Algorithms

The joke goes that when George W. Bush found out that colleges were teaching their Computer Science majors about Algorithms, he complained about unequal representation and asked that they also teach GeorgeBushisms as well. But what exactly are Algorithms? Why do computer scientists learn about them? What do they, in fact, do?

Imagine you are about to do something. This "something" could be a very simple task, like opening your internet browser, or something more complicated, like baking a cake. How do you go about doing it?
If you think about it, all processes have certain steps, which need to be carried out, usually in a precise sequence, in order to be completed. Opening your browser can, for example, be achieved by moving your mouse until the cursor is pointing to the relevant icon, then double-clicking. Performing these steps out of sequence probably won't get you very far, unless you're lucky.

Algorithms are nothing but step-by-step instructions for performing a task. We usually use the word to denote a mathematical or computational task, but, in fact, the instructions for opening your internet browser is also an algorithm.

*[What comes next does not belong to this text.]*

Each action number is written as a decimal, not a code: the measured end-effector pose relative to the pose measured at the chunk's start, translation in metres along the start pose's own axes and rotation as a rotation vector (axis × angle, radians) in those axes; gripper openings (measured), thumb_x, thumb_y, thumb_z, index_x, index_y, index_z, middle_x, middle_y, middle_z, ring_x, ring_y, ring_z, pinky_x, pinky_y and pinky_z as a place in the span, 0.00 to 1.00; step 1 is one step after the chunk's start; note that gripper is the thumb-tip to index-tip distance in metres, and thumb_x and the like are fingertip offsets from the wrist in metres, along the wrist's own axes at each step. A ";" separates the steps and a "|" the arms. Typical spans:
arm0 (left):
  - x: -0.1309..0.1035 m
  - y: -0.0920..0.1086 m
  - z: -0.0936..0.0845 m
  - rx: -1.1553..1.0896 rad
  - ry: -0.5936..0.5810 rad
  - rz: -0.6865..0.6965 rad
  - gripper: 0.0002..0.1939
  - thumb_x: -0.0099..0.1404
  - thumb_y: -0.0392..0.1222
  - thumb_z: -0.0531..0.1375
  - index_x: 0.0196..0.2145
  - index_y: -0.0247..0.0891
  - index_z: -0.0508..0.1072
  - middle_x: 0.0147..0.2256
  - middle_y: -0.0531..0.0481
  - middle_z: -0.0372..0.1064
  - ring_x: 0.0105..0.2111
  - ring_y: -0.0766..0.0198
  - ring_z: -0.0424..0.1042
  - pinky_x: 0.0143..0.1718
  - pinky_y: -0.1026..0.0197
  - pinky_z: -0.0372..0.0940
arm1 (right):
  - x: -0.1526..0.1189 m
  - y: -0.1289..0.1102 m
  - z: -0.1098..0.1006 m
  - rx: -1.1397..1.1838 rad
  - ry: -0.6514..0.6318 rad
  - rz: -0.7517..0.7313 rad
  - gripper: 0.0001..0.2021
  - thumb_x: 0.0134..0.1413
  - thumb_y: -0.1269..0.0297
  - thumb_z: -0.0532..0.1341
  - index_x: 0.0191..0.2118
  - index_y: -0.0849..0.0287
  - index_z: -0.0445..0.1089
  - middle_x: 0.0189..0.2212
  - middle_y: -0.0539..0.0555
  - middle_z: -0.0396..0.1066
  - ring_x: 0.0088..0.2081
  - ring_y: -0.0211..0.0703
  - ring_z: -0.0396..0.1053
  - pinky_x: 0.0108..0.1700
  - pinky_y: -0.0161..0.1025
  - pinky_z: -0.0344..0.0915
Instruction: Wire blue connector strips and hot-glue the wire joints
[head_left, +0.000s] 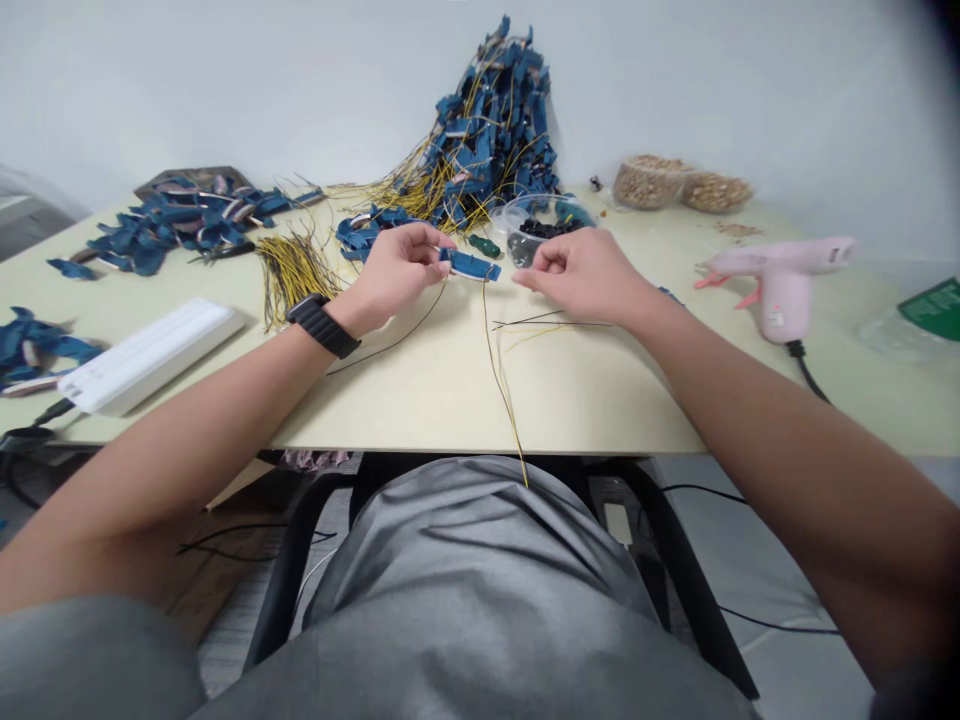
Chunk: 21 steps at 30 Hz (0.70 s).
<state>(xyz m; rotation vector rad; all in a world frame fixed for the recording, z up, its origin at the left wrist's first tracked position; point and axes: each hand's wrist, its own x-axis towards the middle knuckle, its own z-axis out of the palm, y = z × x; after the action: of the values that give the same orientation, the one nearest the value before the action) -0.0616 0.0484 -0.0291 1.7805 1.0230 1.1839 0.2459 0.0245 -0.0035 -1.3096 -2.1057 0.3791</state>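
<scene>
My left hand [405,268] pinches the near end of a small flat blue piece [471,265] with a pale edge, held just above the table. A dark and yellow wire [496,370] hangs from the piece's right end, down past the table edge to my lap. Another dark wire [405,335] trails beneath my left wrist. To the right of the piece, apart from it, my right hand [574,268] is closed with thumb and forefinger together; anything between them is too small to make out. Loose dark and yellow wires [551,321] lie below that hand.
Behind my hands are a clear tub [517,215] of black parts and a tall heap of wired blue pieces [487,130]. More blue pieces [150,240] and a wire bundle [289,275] lie left, near a white power bank [154,355]. A pink glue gun [784,270] stands right.
</scene>
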 end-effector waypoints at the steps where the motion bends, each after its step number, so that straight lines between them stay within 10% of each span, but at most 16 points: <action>1: 0.000 -0.001 0.001 -0.005 -0.002 0.003 0.18 0.54 0.42 0.81 0.42 0.49 0.83 0.33 0.51 0.75 0.38 0.58 0.66 0.48 0.45 0.66 | -0.001 -0.001 0.000 -0.005 0.005 0.009 0.21 0.71 0.67 0.79 0.27 0.53 0.74 0.25 0.50 0.67 0.34 0.46 0.67 0.45 0.50 0.65; 7: -0.007 -0.002 0.011 -0.026 -0.081 0.056 0.14 0.56 0.37 0.78 0.40 0.44 0.84 0.33 0.50 0.76 0.35 0.58 0.73 0.41 0.51 0.67 | -0.002 -0.003 0.010 0.117 0.023 -0.016 0.04 0.71 0.68 0.75 0.42 0.51 0.82 0.31 0.51 0.77 0.36 0.49 0.72 0.43 0.48 0.68; 21: -0.019 0.015 0.022 0.059 -0.135 0.112 0.14 0.59 0.32 0.80 0.41 0.41 0.85 0.35 0.53 0.80 0.36 0.62 0.75 0.42 0.58 0.68 | -0.011 -0.026 0.029 0.459 -0.122 0.052 0.11 0.67 0.63 0.84 0.47 0.51 0.85 0.40 0.51 0.88 0.41 0.47 0.81 0.46 0.44 0.74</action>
<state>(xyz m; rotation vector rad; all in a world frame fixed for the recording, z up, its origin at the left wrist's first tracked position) -0.0425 0.0222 -0.0287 1.9581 0.8976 1.0936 0.2129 0.0049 -0.0156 -1.0890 -1.9266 0.9237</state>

Now, let's take a different task. Take a piece of paper and a pen. Draw a straight line. Now draw a second line, which starts wherever the first one ended and goes in a different direction. Draw a third line, starting from the same point, but in a different direction. Now connect the remaining three end points with a curve.
Did you get the Mercedes-Benz logo? Probably not. The reason for this was that my instructions were extremely imprecise. I did not tell you how to orient the lines. I did not tell you what angles to make between them. I did not tell you how long to make them. I did not tell you to make the final curve a circle. All these omissions most likely made your drawing something completely arbitrary, not resembling the mentioned logo at all. An algorithm cannot be vague like that. Each instruction must be precise enough, so that whenever someone attempts to perform the same task under the same conditions must get the same result. (With the exception of using randomness, like rolling a die).

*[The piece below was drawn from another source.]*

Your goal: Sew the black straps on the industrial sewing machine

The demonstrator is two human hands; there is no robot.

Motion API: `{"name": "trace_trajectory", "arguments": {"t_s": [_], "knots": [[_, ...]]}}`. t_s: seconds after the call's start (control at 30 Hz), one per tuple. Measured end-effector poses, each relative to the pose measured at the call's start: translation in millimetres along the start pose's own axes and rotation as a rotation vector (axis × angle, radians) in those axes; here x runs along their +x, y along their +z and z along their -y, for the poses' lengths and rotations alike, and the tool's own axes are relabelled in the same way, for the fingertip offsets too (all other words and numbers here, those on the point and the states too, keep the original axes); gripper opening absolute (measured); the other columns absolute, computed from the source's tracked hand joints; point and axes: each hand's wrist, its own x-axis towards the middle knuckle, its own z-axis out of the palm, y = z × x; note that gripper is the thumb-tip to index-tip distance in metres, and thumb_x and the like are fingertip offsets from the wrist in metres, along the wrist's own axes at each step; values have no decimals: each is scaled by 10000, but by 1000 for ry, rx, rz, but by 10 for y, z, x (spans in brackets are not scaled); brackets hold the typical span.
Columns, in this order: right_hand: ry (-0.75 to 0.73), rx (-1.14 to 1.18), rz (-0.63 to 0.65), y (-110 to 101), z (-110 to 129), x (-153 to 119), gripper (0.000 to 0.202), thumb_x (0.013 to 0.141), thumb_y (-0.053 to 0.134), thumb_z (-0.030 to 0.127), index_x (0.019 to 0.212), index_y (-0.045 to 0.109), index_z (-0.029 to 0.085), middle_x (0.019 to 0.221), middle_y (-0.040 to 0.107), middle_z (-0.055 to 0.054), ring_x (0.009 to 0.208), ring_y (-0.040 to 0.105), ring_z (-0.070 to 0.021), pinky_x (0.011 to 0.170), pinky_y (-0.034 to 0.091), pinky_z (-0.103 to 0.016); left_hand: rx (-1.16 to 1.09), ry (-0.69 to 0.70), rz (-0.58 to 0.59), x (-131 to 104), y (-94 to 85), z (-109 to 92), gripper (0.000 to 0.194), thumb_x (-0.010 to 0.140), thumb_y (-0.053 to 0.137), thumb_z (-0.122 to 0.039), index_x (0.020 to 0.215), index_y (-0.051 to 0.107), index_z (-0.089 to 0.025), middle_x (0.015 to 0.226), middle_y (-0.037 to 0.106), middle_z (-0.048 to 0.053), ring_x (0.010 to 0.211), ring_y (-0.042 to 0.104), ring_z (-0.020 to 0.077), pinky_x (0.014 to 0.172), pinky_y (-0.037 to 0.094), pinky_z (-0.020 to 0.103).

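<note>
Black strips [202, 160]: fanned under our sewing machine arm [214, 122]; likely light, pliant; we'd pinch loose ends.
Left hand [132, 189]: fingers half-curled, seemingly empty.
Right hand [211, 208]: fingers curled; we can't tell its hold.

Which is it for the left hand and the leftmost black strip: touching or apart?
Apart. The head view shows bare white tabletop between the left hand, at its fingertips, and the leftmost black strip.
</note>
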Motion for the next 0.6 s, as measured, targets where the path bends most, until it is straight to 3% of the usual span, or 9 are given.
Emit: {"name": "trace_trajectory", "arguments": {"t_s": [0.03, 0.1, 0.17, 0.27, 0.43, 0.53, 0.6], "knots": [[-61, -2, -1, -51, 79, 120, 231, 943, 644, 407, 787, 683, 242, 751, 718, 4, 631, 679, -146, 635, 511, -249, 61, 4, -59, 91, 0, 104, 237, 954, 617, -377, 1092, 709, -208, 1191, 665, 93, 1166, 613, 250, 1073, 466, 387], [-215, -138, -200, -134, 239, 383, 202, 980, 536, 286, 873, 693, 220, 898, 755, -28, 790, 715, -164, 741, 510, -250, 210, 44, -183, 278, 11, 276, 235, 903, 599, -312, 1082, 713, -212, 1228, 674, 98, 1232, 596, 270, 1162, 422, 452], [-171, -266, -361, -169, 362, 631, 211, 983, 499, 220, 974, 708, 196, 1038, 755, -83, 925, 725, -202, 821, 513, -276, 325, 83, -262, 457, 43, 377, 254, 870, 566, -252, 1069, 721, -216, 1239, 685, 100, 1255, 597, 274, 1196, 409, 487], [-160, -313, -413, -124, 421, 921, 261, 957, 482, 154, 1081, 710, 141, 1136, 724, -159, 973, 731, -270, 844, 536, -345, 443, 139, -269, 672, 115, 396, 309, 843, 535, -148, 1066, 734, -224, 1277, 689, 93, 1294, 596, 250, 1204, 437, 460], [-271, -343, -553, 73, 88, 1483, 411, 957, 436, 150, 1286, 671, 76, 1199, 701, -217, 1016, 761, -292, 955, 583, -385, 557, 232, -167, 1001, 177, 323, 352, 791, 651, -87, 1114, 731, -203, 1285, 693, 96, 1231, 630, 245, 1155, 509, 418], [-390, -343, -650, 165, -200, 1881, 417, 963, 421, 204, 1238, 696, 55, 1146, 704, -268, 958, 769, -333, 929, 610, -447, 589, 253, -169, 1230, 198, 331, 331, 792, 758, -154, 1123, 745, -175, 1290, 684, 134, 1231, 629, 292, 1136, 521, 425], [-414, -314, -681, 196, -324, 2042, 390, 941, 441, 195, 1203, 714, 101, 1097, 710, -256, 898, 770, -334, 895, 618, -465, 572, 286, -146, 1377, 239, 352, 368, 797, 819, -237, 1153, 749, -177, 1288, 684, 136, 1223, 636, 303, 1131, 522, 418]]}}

When it comes to computers, every piece of software is a sequence of instructions to the computer, telling it what to do, from moving numbers around, to accepting some sort of input, to controlling your enemies in a video game. These instructions are in the language of the computer itself, so there is no longer a problem about vague instructions. So, why is there a need to study algorithms? There are two main reasons. The first one is that, even though a set of instructions can be precise, this doesn't mean that it will do what is intended. The study of algorithms helps us understand ideas like data flow, prerequisites and programme correctness. The second reason is that the same task can often be performed in many different ways. Instead of using a mouse to double-click on the correct icon, you may also be able to open your browser by going into a command prompt and type the appropriate commands to get to the correct folder and run the correct file and so on. Sometimes, one of the ways of performing a task is better (faster, more efficient, less prone to error and so on) than another. However, which method is better is not always clear. This is where algorithm analysis helps. We can analyse a given set of instructions in terms of the time it takes, the possible errors it may encounter and even its correctness, before even running the programme itself.